Given entries
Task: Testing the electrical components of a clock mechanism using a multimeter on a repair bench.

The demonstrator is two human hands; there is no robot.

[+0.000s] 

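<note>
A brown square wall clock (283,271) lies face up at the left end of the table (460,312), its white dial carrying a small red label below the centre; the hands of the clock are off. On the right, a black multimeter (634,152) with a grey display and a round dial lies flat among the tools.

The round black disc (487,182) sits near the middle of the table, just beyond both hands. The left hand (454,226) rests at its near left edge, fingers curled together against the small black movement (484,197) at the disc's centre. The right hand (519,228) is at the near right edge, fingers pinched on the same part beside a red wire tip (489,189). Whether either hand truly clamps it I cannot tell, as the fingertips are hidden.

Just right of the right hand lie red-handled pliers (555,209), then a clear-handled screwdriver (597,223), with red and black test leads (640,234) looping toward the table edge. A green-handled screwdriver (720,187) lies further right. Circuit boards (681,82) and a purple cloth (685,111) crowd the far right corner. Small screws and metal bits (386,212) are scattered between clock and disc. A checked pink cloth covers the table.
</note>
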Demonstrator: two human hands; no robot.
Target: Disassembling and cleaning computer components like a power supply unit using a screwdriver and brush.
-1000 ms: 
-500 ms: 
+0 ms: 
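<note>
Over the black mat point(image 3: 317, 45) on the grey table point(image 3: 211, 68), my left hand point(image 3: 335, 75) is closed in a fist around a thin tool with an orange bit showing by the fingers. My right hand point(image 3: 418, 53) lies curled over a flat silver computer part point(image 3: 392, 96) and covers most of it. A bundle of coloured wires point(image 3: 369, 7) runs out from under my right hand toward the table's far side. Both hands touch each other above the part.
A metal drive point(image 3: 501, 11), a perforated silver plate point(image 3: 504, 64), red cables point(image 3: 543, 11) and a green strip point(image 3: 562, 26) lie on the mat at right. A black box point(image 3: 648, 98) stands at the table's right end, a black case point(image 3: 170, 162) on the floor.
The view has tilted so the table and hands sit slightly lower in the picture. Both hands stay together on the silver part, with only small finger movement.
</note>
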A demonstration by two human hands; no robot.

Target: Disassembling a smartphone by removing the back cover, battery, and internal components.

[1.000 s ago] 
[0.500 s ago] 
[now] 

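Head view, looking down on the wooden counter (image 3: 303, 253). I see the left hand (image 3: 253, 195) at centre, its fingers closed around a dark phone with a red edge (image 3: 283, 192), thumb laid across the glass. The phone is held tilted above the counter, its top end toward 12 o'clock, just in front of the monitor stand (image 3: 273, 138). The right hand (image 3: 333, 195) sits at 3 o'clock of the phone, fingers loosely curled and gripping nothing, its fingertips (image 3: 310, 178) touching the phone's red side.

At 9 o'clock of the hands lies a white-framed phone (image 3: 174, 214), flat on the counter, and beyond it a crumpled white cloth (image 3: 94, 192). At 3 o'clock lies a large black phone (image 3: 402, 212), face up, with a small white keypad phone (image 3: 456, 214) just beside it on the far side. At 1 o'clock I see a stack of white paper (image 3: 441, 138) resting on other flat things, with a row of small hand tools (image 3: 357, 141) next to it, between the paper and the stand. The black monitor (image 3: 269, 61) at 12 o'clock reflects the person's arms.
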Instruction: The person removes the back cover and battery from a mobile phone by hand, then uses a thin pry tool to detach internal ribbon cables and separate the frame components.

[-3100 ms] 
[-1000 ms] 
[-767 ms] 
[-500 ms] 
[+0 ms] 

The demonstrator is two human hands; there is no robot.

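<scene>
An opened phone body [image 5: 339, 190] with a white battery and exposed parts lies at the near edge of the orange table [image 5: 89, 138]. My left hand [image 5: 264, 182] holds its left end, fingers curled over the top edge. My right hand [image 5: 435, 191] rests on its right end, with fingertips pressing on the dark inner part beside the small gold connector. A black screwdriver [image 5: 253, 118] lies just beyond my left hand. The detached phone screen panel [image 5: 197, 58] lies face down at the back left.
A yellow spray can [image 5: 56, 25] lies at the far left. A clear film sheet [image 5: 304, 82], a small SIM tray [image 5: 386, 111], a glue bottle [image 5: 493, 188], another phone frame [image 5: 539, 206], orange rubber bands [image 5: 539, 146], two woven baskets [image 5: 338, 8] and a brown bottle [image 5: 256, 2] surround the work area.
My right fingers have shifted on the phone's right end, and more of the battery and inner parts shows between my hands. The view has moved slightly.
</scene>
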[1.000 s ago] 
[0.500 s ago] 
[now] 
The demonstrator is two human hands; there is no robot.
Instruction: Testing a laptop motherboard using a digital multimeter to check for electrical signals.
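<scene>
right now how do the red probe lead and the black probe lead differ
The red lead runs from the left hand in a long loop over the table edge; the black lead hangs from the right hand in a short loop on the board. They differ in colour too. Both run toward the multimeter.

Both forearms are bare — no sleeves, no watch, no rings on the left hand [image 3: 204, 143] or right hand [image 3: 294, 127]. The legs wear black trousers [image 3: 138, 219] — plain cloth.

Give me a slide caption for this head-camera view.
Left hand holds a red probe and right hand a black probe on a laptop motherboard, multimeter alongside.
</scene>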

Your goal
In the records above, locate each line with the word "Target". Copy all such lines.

Written response
Target: Disassembling and cleaning computer components like a power supply unit using a screwdriver and brush.
Target: Disassembling a smartphone by removing the back cover, battery, and internal components.

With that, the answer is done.